* INSTRUCTIONS FOR THE TASK
The answer is a number and only a number: how many lines of the data include the string "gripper"?
===== INFORMATION SUPPLIED
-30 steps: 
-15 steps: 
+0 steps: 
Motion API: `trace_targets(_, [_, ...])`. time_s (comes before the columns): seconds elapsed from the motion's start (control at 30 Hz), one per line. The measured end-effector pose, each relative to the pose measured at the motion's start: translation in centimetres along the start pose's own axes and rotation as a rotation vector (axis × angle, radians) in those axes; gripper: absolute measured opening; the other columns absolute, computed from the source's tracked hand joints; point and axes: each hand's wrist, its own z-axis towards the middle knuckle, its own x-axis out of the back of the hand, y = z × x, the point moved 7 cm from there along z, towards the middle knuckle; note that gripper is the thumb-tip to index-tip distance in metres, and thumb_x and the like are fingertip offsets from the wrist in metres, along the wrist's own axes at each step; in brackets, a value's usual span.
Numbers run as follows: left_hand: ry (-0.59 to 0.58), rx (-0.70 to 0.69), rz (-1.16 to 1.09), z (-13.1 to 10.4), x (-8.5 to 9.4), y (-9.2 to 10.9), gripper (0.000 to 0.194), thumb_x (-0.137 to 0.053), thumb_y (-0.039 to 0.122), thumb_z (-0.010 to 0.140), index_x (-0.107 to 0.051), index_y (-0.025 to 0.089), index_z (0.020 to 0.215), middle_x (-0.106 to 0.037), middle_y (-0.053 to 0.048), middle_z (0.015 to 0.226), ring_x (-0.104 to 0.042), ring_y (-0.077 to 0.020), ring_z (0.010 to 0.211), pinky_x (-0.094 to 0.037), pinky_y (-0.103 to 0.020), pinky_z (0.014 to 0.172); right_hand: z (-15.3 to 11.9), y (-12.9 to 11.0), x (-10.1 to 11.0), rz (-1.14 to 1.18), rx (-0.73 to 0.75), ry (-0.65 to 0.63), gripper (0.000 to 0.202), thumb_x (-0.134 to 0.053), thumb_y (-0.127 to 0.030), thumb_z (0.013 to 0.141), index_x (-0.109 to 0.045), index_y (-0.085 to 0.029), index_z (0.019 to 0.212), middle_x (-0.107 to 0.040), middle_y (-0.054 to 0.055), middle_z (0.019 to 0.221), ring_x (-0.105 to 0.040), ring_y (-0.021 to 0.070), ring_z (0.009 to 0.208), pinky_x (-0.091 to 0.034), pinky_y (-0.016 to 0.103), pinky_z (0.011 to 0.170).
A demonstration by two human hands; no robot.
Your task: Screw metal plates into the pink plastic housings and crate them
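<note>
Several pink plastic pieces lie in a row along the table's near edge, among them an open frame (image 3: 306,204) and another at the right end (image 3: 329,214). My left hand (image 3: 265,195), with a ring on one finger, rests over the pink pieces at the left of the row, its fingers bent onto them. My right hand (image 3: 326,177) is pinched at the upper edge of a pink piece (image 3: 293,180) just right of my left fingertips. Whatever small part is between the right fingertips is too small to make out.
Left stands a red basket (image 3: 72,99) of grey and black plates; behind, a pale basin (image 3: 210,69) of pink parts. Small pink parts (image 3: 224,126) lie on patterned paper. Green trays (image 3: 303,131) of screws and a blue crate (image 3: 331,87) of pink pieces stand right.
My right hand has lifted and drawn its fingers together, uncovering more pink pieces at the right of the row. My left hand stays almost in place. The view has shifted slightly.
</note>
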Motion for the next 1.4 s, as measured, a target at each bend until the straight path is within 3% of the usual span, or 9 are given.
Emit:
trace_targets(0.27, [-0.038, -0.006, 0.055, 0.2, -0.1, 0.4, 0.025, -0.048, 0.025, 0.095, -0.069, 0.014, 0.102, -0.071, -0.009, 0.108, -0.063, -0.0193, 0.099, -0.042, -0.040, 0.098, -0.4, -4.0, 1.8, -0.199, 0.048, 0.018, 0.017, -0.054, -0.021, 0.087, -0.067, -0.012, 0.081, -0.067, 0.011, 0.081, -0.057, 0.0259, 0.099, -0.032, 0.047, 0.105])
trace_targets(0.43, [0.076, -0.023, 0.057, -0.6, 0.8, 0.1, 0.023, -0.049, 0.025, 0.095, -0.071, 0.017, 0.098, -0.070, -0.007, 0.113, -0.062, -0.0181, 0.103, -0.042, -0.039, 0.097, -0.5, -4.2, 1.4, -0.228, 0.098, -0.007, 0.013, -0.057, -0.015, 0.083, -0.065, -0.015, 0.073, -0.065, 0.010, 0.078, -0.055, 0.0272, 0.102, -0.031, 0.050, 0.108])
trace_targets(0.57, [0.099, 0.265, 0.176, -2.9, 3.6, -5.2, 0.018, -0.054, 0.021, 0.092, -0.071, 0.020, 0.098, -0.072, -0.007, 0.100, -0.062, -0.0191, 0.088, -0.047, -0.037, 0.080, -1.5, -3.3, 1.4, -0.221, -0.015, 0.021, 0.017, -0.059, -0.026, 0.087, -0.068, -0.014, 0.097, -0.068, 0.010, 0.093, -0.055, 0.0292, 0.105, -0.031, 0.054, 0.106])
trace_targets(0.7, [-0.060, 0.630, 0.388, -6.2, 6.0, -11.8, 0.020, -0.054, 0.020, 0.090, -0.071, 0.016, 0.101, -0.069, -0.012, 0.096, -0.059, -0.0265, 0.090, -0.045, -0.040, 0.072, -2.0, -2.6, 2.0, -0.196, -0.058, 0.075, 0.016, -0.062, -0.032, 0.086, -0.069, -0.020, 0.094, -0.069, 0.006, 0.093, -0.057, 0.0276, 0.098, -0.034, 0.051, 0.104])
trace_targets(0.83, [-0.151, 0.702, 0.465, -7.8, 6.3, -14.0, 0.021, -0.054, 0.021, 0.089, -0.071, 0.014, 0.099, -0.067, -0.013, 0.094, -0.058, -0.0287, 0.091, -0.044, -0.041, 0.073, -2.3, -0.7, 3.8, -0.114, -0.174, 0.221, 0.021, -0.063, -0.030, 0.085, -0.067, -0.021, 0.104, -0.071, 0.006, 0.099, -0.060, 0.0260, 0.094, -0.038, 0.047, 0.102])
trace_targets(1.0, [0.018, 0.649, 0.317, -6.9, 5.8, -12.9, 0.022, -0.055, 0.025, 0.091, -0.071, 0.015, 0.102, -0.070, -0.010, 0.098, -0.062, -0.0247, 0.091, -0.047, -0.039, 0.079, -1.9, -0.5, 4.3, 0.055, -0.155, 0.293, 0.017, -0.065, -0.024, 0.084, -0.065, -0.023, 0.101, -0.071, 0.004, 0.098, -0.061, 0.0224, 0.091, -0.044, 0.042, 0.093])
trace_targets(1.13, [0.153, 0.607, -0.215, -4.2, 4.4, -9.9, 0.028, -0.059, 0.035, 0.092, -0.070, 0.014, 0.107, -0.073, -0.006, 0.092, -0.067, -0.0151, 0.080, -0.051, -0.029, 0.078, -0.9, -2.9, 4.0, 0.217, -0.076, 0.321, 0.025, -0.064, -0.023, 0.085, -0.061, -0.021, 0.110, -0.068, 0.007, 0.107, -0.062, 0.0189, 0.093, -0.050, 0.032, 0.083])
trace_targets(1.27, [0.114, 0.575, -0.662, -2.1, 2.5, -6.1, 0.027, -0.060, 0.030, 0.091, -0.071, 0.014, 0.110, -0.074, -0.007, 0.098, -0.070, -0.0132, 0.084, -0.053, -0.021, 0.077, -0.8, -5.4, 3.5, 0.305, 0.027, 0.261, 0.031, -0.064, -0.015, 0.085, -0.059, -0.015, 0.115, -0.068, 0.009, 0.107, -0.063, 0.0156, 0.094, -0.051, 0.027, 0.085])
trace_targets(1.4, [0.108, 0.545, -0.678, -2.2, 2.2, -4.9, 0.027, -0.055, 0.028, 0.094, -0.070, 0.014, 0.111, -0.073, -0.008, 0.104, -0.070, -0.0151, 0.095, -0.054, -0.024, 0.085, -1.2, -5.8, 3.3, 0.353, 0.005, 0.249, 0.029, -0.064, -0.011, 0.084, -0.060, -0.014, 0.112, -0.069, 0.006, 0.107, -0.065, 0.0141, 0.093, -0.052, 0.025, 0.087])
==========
* EXPECTED ANSWER
2